Updated September 10, 2019 - 5:44 pm

CARSON CITY — A national political group grading Nevada lawmakers on their conservative bona fides gave only Republicans passing scores for the 2019 Legislature.

The American Conservative Union Foundation’s latest report card unsurprisingly graded Democrats the lowest and Republicans the highest, but not every Republican received rave reviews from the group in its review of the 2019 Nevada Legislature that was released Tuesday. And overall, the group’s grades for Nevada lawmakers in both parties dropped significantly from their last time it graded the state in 2017.

The American Conservative Union scored lawmakers on 35 bills in both chambers that it said focused fiscal conservatism, social conservatism and government integrity. Those included bills that implemented the state’s stalled background check initiative, granted tenants more rights, raised minimum wage, abolished the use of private prisons in the state and more.

When the group graded Nevada lawmakers following the 2017 session, all nine of the GOP Senate caucus exceeded that 80 percent threshold, with an average score in the caucus of 86 percent.

But this time around, eight Republicans in the Senate received an average score of 62 percent, meaning they voted in line with the ACU’s position just under two-thirds of the time, and none eclipsed the 80 percent mark. Sen. Ira Hansen, R-Sparks, received the highest grade at 77 percent.

Republicans on the Assembly side received higher scores based on their votes, with seven of the 13 caucus members eclipsing 80 percent, which ACU denotes as the “Award for Conservative Achievement.”

And while no Republican received a grade of less than 50 percent, some, including the lowest-scoring Republicans in Reno — Sen. Ben Kieckhefer (51 percent) and Reno Assemblywoman Jill Tolles (53 percent) — came dangerously close.
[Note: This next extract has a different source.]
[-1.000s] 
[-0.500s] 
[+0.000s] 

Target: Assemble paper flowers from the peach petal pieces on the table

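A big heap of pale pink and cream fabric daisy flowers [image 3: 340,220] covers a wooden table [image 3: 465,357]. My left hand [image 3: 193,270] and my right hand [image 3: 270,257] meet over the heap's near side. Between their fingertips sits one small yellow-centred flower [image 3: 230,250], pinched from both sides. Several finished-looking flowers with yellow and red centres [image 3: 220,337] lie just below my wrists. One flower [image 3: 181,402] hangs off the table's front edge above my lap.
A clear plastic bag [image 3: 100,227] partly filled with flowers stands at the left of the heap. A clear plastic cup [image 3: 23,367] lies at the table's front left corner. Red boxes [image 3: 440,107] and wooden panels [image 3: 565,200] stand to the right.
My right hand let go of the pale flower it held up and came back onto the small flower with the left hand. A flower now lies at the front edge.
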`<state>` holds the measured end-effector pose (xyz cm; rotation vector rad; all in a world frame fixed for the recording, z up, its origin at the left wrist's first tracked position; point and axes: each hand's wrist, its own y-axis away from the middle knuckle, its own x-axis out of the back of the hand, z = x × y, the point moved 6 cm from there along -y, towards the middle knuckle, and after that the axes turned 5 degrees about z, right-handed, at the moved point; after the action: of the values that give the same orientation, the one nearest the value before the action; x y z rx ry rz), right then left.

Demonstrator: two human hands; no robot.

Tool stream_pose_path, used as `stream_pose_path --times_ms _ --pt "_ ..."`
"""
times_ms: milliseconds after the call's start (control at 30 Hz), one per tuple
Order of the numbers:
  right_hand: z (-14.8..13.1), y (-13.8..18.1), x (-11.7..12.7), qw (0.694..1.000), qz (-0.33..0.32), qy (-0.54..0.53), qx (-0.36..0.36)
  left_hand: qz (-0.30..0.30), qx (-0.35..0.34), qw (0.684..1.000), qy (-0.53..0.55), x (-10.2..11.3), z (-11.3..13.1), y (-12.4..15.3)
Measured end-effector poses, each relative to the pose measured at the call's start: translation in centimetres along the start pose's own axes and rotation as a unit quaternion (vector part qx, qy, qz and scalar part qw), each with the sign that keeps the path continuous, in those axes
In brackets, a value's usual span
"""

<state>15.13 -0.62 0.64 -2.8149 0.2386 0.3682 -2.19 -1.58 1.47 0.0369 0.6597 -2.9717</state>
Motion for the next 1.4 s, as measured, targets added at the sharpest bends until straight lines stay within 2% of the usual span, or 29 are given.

Unsurprisingly, the conservative group did not hand out favorable grades to any of the Legislative Democrats, which held a supermajority in the Assembly and was one vote shy of a supermajority in the Senate.

The 13 Senate Democrats received a combined score of 7 percent, and their 29 counterparts in the Assembly received a score of 9 percent.

Sen. Marcia Washington, D-North Las Vegas, who replaced former Senate Majority Leader Kelvin Atkinson after he resigned and pleaded guilty to using $250,000 in campaign money for personal use, and Assemblyman Skip Daly, D-Sparks, notched the group’s highest grade among Democrats, with each voting in line with ACU’s position 17 percent of the time.